In order to calm down Damian Lillard and defeat the Portland Trail Blazers 123-105 on Tuesday night at Chase Center, the Golden State Warriors overcame a 23-point first-half deficit. Let’s discuss three significant takeaways from the undermanned defending champions’ third consecutive triumph, along with relevant footage and commentary, as always.
Warriors (eventually) slow down Damian Lillard
No player in the league was close to as hot Lillard entering Tuesday’s action, and the Warriors reacted appropriately. Unfortunately, the Oakland native was more than ready to be the singular focus of Golden State’s defense, exploiting that strategy from the opening tip to both get his teammates involved and produce his own offensive pretty much at will—in the first half, at least.
Lillard created back-to-back wide open corner triples for Matisse Thybulle early, content to play 4-on-3 as the Warriors sent two to the ball, then easily winning at the point of attack before the defense converged on him.
Golden State tried a box-and-one on Lillard, too, quickly giving up on it early after a couple ugly possessions on the back-line.
Running an extra defender at Lillard once he was picked up past halfcourt didn’t work, either.
https://streamable.com/ml5w4x
Thompson never found the touch he did in back-to-back wins over the Houston Rockets and Minnesota Timberwolves in recent days, needing 21 shots to score 23 points and shooting a ho-hum 3-of-7 on triples.
Just like Lillard completely controlled the action throughout a superlative first half, though, Thompson did exactly the same to cap the Warriors’ 39-17 third quarter in an otherwise average performance.
Golden State owns the paint
The Warriors finished this game with 66 paint points, the second-most they’ve scored from that hallowed ground in any game this season.
Making that gaudy total all the more impressive is that they scored a whopping 44 of those points in the second half, no doubt encouraged by the coaching staff to take advantage of the Blazers’ sorely lacking rim-protection. No team in the league allows more shots at the rim than Portland, a rate that spikes even higher without the injured Jusuf Nurkic, per Cleaning the Glass.

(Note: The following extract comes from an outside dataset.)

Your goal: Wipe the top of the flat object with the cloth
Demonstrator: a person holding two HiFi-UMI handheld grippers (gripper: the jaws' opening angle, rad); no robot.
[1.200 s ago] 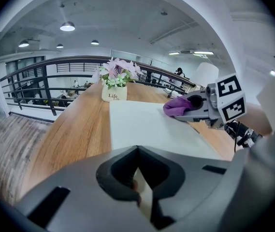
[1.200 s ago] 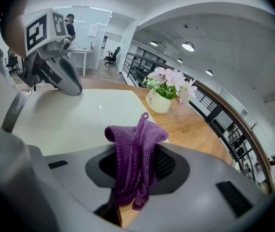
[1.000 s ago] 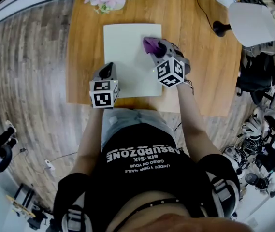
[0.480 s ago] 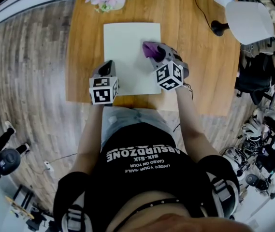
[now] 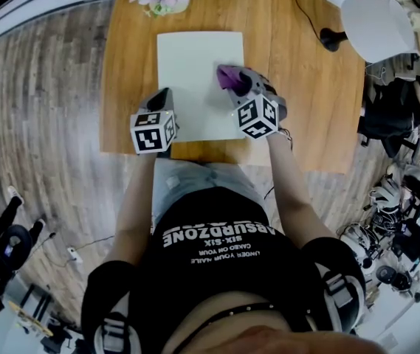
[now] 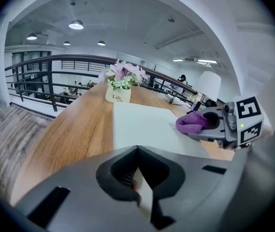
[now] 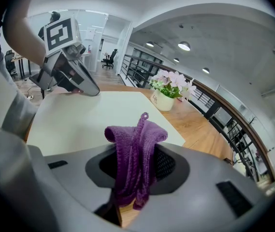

With the long ball failing everyone but DiVincenzo, who shot 5-of-7 from deep in another awesome outing, the ultra-aggressive Warriors finished with an unbelievable 16 dunks and layups in the second half alone. Just as eye-popping? Golden State shot 23-of-25 from the paint following intermission, Kuminga and Looney especially making hay around the basket.
The Warriors didn’t shoot poorly from deep as a team. They’d obviously take 40% three-point shooting in pretty much any game going forward. In that vein, Golden State’s season-low 30 three-point attempts say much more about the team’s collective choice to exploit its opponent’s abject weakness than any severe shooting struggles.